Hints → https://atcoder.jp/contests/agc063/editorial/6881

[1] Determining generatability

A sequence is generatable if and only if you can repeatedly remove \((1,2,\ldots,k-1,k)\) from \(a\) to make it empty, looking at the operations in reverse order. Thus, one possible way to determine generatability is to keep deleting \((1,2,\ldots,k-1,k)\) as many times as possible to see if we get an empty sequence.

Here, it is troublesome that there are multiple choices of positions from which \((1,2,\ldots,k-1,k)\) should be deleted, but this position can be uniquely determined as follows.

[Proposition] Let \(a\) be a non-empty sequence, and look at the rightmost \(1\) in it. Let \((1, 2, \ldots, k)\) be the maximum-length sequence of consecutive numbers starting from that \(1\), and let \(a'\) be the sequence obtained by deleting that sequence from \(a\). Then, \(a\) is generatable if and only if \(a'\) is generatable.

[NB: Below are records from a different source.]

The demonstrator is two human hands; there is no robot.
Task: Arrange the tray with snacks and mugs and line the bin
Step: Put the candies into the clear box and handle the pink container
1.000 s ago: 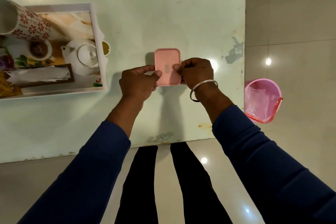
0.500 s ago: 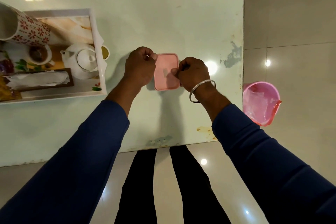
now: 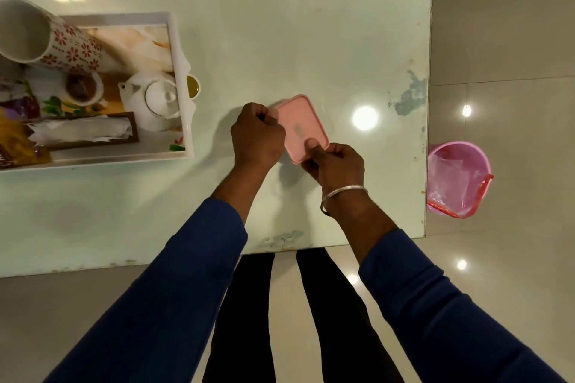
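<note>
Tray (image 3: 182, 121), white, sitting at upper left of the frame, teapot (image 3: 155, 101) inside; pink lidded box (image 3: 300, 127) lying mid-frame, left hand (image 3: 256, 137) curling on its left edge, right hand (image 3: 334, 165) pinching its near corner, thumb pressing the lid; advisable keeping it level; lid's small label proving illegible.

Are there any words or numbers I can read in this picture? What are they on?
No text here can be read.
Pink box lid: a small grey mark in the middle, too blurred to read.
Yellow snack packet on the tray: printing too small and cut off by the picture's edge.
Purple packet: too blurred to read.
Floral mug: only red flowers, no words.
Pink bin: no label visible.
</note>
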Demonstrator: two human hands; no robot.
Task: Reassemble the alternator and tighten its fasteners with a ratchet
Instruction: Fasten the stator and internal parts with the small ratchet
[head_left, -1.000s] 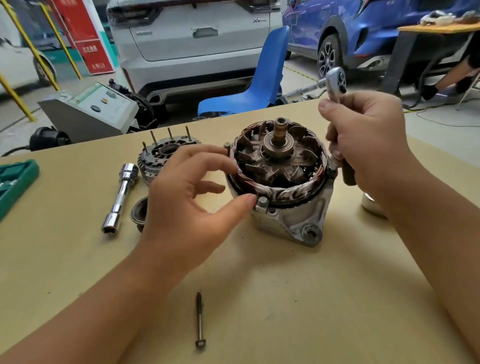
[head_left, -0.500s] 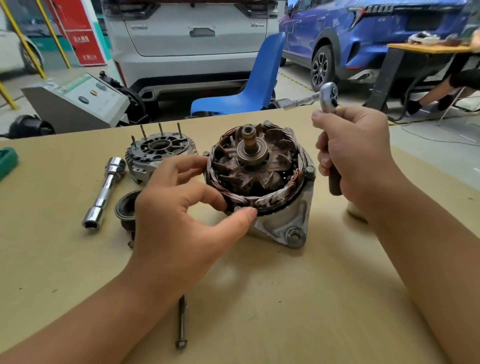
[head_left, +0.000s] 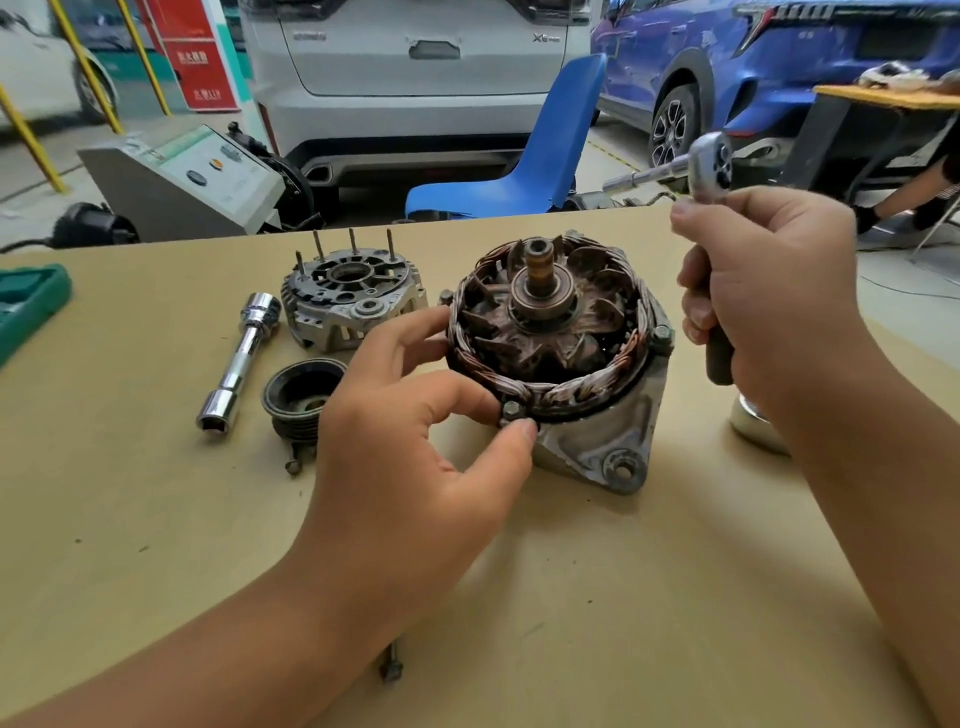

It is clear that \(a\) is generatable if \(a'\) is generatable.

Suppose \(a\) is generatable, and let \((1,2,\ldots,k)\) be the maximum-length sequence of consecutive numbers starting at the rightmost \(1\). No deletion will be performed to the right of this position until this \(1\) is deleted (since we are looking at the rightmost \(1\)). Thus, if \((1,2,\ldots,k')\) is the sequence that is deleted when this \(1\) is deleted, then \(k'\leq k\) holds.

If \(k'<k\), then some deletion after deleting \((1,2\ldots,k')\) will also delete part of \((k'+1,k'+2,\ldots)\). If we instead delete that part at the same time as deleting the \((1,2,\ldots,k')\) part, we can delete more numbers when deleting the rightmost \(1\). We can repeat this process to obtain a procedure that deletes the maximum-length sequence of consecutive numbers \((1,2,\ldots,k)\) simultaneously.

[2] Count up

Counting the number of pairs \((L,R)\) can be done in one of the following two natural ways. Both methods take \(O(N)\) time.

[2-1] Counting with \(L\) fixed

Consider finding the number of \((L,R)\) that satisfy the condition when \(L\) is fixed. The following monotonicity is useful here.

If \(L\leq R_1\leq R_2\) and \((L,R_2)\) satisfy the condition, then so does \((L,R_1)\).

From this monotonicity, it is sufficient to find the largest \(R\) that satisfies the condition for each \(L\). This \(R\) can be computed by reading the top of the stack immediately after adding \(A_L\) when [Decision algorithm] in [1] is performed for the whole \(A\) (the top of the stack is the leftmost element that cannot be deleted with elements up to \(A_L\)).

Sample solution: https://atcoder.jp/contests/agc063/submissions/44017055

[2-2] Counting with \(R\) fixed

Consider finding the number of \((L,R)\) that satisfy the condition when \(R\) is fixed. The question is how many times the stack will be empty if we apply [Decision algorithm] in [1] to the \((A_1, \ldots, A_R)\) part, starting from \(A_R\).

Let \(\mathrm{dp}[R]\) be the sought number of times. If we assume that the stack becomes empty for the first time immediately after inserting \(A_L\) when [Decision algorithm] is applied to the \((A_1, \ldots, A_R)\) part, we can calculate \(\mathrm{dp}[R] = \mathrm{dp}[L-1] + 1\).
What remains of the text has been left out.